Exercise aim: No pictures in the copy. Write out the listing below exactly.

───

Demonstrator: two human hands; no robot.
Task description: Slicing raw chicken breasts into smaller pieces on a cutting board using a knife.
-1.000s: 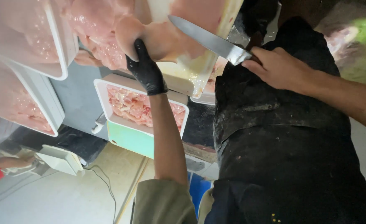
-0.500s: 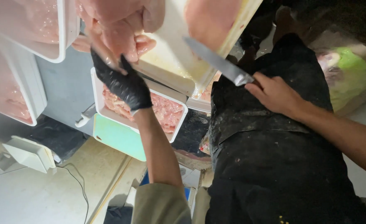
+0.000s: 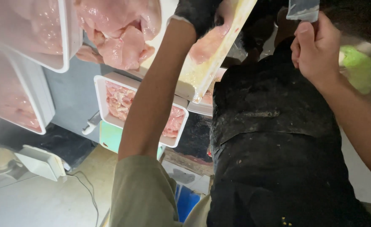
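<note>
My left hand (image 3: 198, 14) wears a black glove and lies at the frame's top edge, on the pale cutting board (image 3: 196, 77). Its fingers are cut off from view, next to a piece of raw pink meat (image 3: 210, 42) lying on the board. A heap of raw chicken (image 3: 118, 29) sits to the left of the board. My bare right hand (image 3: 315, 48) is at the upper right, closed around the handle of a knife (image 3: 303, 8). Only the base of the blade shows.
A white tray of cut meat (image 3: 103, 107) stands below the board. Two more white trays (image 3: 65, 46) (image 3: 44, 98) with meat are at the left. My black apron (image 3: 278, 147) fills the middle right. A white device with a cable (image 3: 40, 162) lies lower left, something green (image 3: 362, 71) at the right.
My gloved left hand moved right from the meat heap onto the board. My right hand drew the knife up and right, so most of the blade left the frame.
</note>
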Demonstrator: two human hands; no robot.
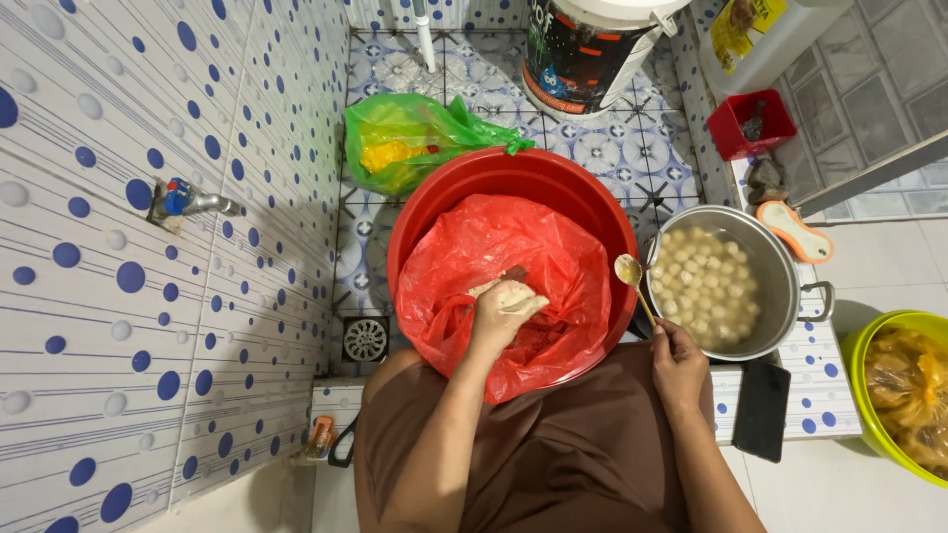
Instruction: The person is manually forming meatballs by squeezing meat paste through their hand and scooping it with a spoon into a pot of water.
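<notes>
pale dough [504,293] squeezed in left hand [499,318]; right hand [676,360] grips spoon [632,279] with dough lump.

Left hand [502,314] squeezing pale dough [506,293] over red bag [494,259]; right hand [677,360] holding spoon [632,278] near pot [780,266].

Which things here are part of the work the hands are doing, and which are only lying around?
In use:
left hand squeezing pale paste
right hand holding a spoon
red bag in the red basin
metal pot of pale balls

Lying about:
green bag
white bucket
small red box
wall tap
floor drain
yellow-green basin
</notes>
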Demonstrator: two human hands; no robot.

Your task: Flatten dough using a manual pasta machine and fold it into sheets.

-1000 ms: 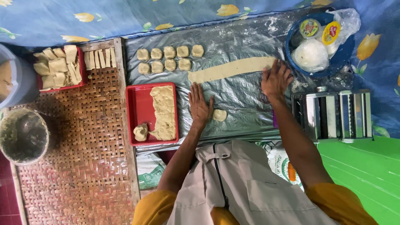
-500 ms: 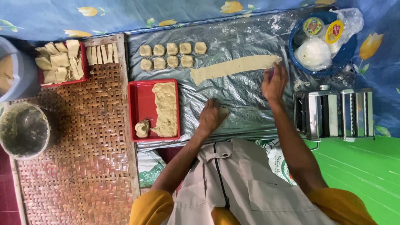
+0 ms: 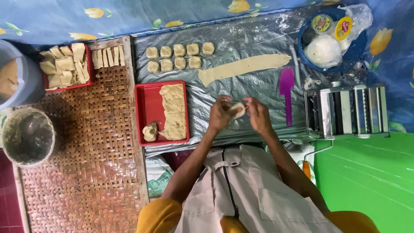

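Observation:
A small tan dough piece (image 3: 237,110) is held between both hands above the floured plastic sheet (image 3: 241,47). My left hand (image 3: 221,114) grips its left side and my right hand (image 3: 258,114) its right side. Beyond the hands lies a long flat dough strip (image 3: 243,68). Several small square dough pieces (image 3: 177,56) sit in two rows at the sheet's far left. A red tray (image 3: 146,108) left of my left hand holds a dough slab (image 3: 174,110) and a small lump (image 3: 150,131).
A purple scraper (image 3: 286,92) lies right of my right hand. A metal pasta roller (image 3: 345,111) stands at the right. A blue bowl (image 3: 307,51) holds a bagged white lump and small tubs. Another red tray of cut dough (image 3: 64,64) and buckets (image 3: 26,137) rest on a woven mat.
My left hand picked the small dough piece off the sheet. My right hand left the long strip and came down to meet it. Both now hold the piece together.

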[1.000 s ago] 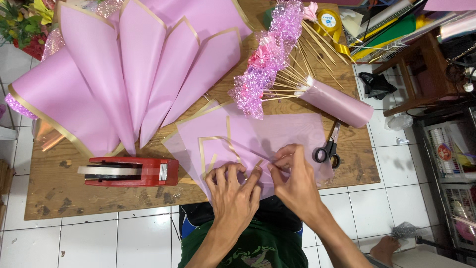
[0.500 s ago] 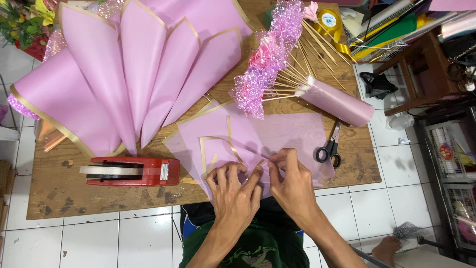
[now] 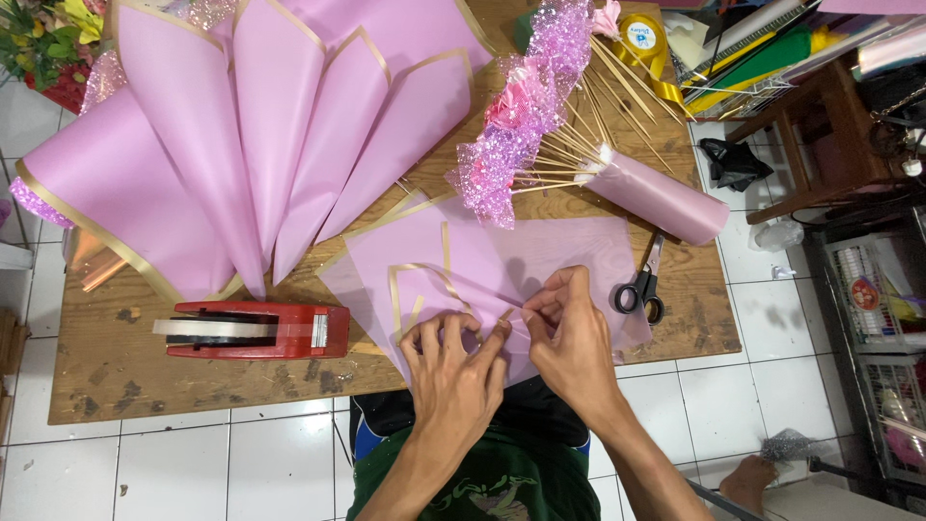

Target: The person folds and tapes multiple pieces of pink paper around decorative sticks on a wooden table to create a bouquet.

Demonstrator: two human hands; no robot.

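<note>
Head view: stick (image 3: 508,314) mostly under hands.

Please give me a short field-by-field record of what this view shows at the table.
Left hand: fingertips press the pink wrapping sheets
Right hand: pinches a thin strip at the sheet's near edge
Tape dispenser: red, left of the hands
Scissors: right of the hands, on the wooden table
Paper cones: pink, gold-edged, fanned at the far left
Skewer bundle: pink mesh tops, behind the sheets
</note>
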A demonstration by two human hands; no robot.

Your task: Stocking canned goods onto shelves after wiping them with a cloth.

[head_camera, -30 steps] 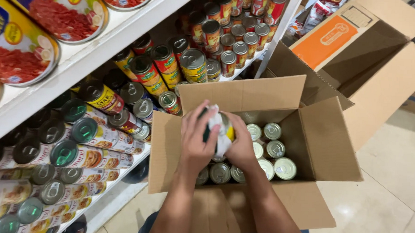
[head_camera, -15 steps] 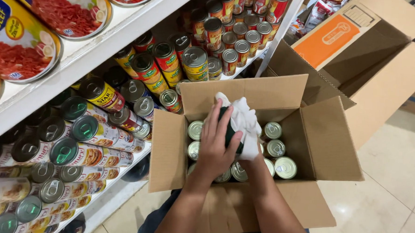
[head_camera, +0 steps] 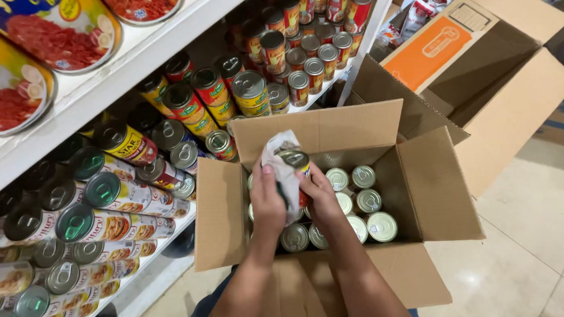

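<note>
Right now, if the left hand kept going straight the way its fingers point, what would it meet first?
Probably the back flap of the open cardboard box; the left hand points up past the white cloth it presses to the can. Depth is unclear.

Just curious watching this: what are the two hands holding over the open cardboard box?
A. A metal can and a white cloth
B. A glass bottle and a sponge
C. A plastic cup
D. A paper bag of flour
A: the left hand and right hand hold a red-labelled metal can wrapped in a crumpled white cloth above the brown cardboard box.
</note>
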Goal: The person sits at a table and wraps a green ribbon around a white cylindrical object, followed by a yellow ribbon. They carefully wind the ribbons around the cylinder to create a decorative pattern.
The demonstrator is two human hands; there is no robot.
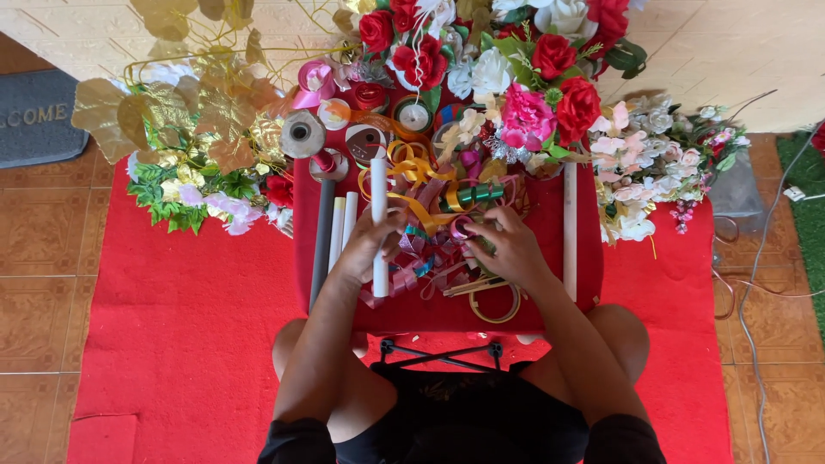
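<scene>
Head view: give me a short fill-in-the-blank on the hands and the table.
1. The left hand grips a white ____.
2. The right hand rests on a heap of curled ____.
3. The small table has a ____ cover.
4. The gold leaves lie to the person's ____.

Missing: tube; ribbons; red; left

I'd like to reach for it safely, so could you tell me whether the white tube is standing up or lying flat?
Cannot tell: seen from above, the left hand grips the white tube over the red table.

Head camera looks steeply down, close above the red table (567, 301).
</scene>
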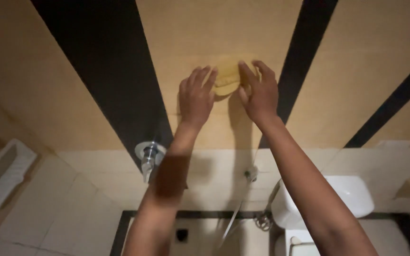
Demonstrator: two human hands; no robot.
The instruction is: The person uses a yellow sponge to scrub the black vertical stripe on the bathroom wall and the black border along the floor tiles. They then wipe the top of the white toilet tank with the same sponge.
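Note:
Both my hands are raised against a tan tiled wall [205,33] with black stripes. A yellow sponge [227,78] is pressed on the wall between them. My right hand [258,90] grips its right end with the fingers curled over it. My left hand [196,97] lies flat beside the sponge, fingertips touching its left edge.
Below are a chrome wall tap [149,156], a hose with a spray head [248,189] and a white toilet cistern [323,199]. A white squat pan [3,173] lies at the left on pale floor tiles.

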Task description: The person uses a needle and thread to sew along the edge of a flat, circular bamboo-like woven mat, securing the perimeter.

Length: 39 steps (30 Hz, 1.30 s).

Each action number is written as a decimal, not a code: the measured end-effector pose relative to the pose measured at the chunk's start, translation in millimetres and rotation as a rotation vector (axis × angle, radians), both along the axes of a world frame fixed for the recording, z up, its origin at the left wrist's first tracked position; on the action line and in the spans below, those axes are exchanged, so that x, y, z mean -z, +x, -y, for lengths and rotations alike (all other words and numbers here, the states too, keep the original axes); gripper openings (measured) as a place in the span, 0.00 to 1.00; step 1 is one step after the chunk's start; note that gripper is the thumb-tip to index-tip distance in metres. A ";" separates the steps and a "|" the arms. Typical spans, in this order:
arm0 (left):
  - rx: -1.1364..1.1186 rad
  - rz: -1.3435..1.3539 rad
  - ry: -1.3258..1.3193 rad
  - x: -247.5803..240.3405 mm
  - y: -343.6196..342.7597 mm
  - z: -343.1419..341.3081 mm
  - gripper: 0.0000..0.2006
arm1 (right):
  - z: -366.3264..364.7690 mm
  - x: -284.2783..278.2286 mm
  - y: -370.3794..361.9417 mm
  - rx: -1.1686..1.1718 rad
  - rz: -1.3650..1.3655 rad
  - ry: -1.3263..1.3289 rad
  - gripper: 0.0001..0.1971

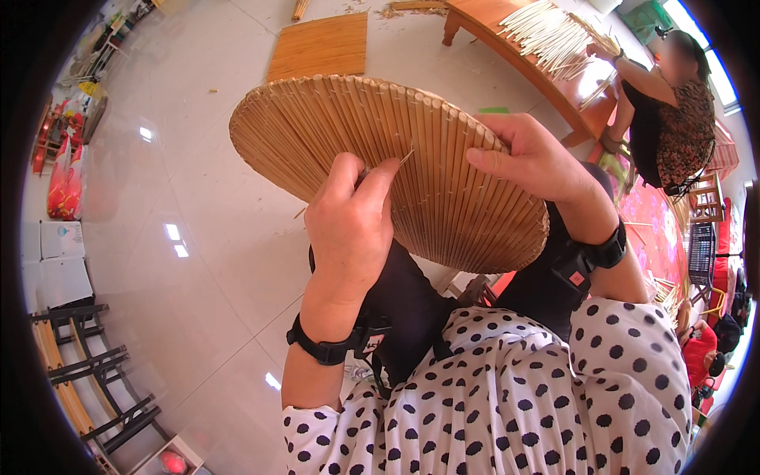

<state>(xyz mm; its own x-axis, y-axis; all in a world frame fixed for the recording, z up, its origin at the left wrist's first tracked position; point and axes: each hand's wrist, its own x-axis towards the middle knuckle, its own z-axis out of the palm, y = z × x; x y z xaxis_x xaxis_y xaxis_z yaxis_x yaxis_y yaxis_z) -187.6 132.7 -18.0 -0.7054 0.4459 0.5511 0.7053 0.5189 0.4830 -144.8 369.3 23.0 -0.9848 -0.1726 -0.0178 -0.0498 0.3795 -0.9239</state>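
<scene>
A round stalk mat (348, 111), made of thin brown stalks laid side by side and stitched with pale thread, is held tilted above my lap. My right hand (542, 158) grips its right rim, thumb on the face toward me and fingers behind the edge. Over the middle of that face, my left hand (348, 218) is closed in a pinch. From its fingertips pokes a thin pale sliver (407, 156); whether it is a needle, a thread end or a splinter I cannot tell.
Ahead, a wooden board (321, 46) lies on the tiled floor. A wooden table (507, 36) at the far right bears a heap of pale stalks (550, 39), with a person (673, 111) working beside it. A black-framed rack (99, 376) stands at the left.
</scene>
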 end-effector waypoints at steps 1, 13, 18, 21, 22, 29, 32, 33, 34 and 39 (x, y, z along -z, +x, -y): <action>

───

Solution to the problem:
Demonstrator: two human hands; no robot.
Task description: Slicing raw chicken breasts into smaller pieces on a cutting board using a knife.
-1.000s: 
-0.500s: 
+0.000s: 
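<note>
My left hand (image 3: 198, 14) wears a black glove and lies at the frame's top edge, on the pale cutting board (image 3: 196, 77). Its fingers are cut off from view, next to a piece of raw pink meat (image 3: 210, 42) lying on the board. A heap of raw chicken (image 3: 118, 29) sits to the left of the board. My bare right hand (image 3: 315, 48) is at the upper right, closed around the handle of a knife (image 3: 303, 8). Only the base of the blade shows.
A white tray of cut meat (image 3: 103, 107) stands below the board. Two more white trays (image 3: 65, 46) (image 3: 44, 98) with meat are at the left. My black apron (image 3: 278, 147) fills the middle right. A white device with a cable (image 3: 40, 162) lies lower left, something green (image 3: 362, 71) at the right.
My gloved left hand moved right from the meat heap onto the board. My right hand drew the knife up and right, so most of the blade left the frame.
</note>
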Demonstrator: two human hands; no robot.
Instruction: The person is manually forming meatballs by squeezing meat paste through their hand and scooping it with a spoon into a pot of water.
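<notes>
pale dough [504,293] squeezed in left hand [499,318]; right hand [676,360] grips spoon [632,279] with dough lump.

Left hand [502,314] squeezing pale dough [506,293] over red bag [494,259]; right hand [677,360] holding spoon [632,278] near pot [780,266].

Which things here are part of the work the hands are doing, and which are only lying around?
In use:
left hand squeezing pale paste
right hand holding a spoon
red bag in the red basin
metal pot of pale balls

Lying about:
green bag
white bucket
small red box
wall tap
floor drain
yellow-green basin
</notes>
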Demonstrator: two human hands; no robot.

Your task: Flatten dough using a manual pasta machine and fold it into sheets.

-1000 ms: 
-500 ms: 
+0 ms: 

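Observation:
A small tan dough piece (image 3: 237,110) is held between both hands above the floured plastic sheet (image 3: 241,47). My left hand (image 3: 221,114) grips its left side and my right hand (image 3: 258,114) its right side. Beyond the hands lies a long flat dough strip (image 3: 243,68). Several small square dough pieces (image 3: 177,56) sit in two rows at the sheet's far left. A red tray (image 3: 146,108) left of my left hand holds a dough slab (image 3: 174,110) and a small lump (image 3: 150,131).
A purple scraper (image 3: 286,92) lies right of my right hand. A metal pasta roller (image 3: 345,111) stands at the right. A blue bowl (image 3: 307,51) holds a bagged white lump and small tubs. Another red tray of cut dough (image 3: 64,64) and buckets (image 3: 26,137) rest on a woven mat.
My left hand picked the small dough piece off the sheet. My right hand left the long strip and came down to meet it. Both now hold the piece together.
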
[1.000 s ago] 
[0.500 s ago] 
[now] 

Target: The person folds and tapes multiple pieces of pink paper around decorative sticks on a wooden table to create a bouquet.

Demonstrator: two human hands; no robot.

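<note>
Head view: stick (image 3: 508,314) mostly under hands.

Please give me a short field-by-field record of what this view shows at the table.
Left hand: fingertips press the pink wrapping sheets
Right hand: pinches a thin strip at the sheet's near edge
Tape dispenser: red, left of the hands
Scissors: right of the hands, on the wooden table
Paper cones: pink, gold-edged, fanned at the far left
Skewer bundle: pink mesh tops, behind the sheets
</note>
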A demonstration by two human hands; no robot.

Your task: Stocking canned goods onto shelves after wiping them with a cloth.

[head_camera, -30 steps] 
[head_camera, -15 steps] 
[head_camera, +0 steps] 

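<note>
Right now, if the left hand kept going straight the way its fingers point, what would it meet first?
Probably the back flap of the open cardboard box; the left hand points up past the white cloth it presses to the can. Depth is unclear.

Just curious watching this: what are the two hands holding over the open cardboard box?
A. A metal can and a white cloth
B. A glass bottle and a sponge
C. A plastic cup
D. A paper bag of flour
A: the left hand and right hand hold a red-labelled metal can wrapped in a crumpled white cloth above the brown cardboard box.
</note>
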Goal: The person sits at a table and wraps a green ribbon around a white cylindrical object, followed by a yellow ribbon. They carefully wind the ribbons around the cylinder to create a decorative pattern.
The demonstrator is two human hands; there is no robot.
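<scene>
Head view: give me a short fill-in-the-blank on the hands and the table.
1. The left hand grips a white ____.
2. The right hand rests on a heap of curled ____.
3. The small table has a ____ cover.
4. The gold leaves lie to the person's ____.

Missing: tube; ribbons; red; left

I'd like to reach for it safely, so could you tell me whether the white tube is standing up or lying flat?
Cannot tell: seen from above, the left hand grips the white tube over the red table.

Head camera looks steeply down, close above the red table (567, 301).
</scene>
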Demonstrator: two human hands; no robot.
The instruction is: The person uses a yellow sponge to scrub the black vertical stripe on the bathroom wall and the black border along the floor tiles. They then wipe the top of the white toilet tank with the same sponge.
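Note:
Both my hands are raised against a tan tiled wall [205,33] with black stripes. A yellow sponge [227,78] is pressed on the wall between them. My right hand [258,90] grips its right end with the fingers curled over it. My left hand [196,97] lies flat beside the sponge, fingertips touching its left edge.
Below are a chrome wall tap [149,156], a hose with a spray head [248,189] and a white toilet cistern [323,199]. A white squat pan [3,173] lies at the left on pale floor tiles.
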
Task description: The person uses a needle and thread to sew along the edge of a flat, circular bamboo-like woven mat, securing the perimeter.

Length: 39 steps (30 Hz, 1.30 s).

Each action number is written as a decimal, not a code: the measured end-effector pose relative to the pose measured at the chunk's start, translation in millimetres and rotation as a rotation vector (axis × angle, radians), both along the axes of a world frame fixed for the recording, z up, its origin at the left wrist's first tracked position; on the action line and in the spans below, those axes are exchanged, so that x, y, z mean -z, +x, -y, for lengths and rotations alike (all other words and numbers here, the states too, keep the original axes); gripper openings (measured) as a place in the span, 0.00 to 1.00; step 1 is one step after the chunk's start; note that gripper is the thumb-tip to index-tip distance in metres. A ";" separates the steps and a "|" the arms. Typical spans, in this order:
arm0 (left):
  - rx: -1.1364..1.1186 rad
  - rz: -1.3435..1.3539 rad
  - ry: -1.3258..1.3193 rad
  - x: -247.5803..240.3405 mm
  - y: -343.6196..342.7597 mm
  - z: -343.1419..341.3081 mm
  - gripper: 0.0000..0.2006
arm1 (right):
  - z: -366.3264..364.7690 mm
  - x: -284.2783..278.2286 mm
  - y: -370.3794..361.9417 mm
  - rx: -1.1686..1.1718 rad
  - rz: -1.3650..1.3655 rad
  - ry: -1.3263..1.3289 rad
  - gripper: 0.0001..0.1971


<state>(xyz mm; its own x-axis, y-axis; all in a world frame fixed for the recording, z up, its origin at the left wrist's first tracked position; point and axes: each hand's wrist, its own x-axis towards the middle knuckle, its own z-axis out of the palm, y = z × x; x y z xaxis_x xaxis_y xaxis_z yaxis_x yaxis_y yaxis_z) -187.6 132.7 -18.0 -0.7054 0.4459 0.5511 0.7053 0.5189 0.4830 -144.8 369.3 23.0 -0.9848 -0.1726 -0.0178 -0.0498 0.3795 -0.9239</state>
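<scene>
A round stalk mat (348, 111), made of thin brown stalks laid side by side and stitched with pale thread, is held tilted above my lap. My right hand (542, 158) grips its right rim, thumb on the face toward me and fingers behind the edge. Over the middle of that face, my left hand (348, 218) is closed in a pinch. From its fingertips pokes a thin pale sliver (407, 156); whether it is a needle, a thread end or a splinter I cannot tell.
Ahead, a wooden board (321, 46) lies on the tiled floor. A wooden table (507, 36) at the far right bears a heap of pale stalks (550, 39), with a person (673, 111) working beside it. A black-framed rack (99, 376) stands at the left.
</scene>
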 end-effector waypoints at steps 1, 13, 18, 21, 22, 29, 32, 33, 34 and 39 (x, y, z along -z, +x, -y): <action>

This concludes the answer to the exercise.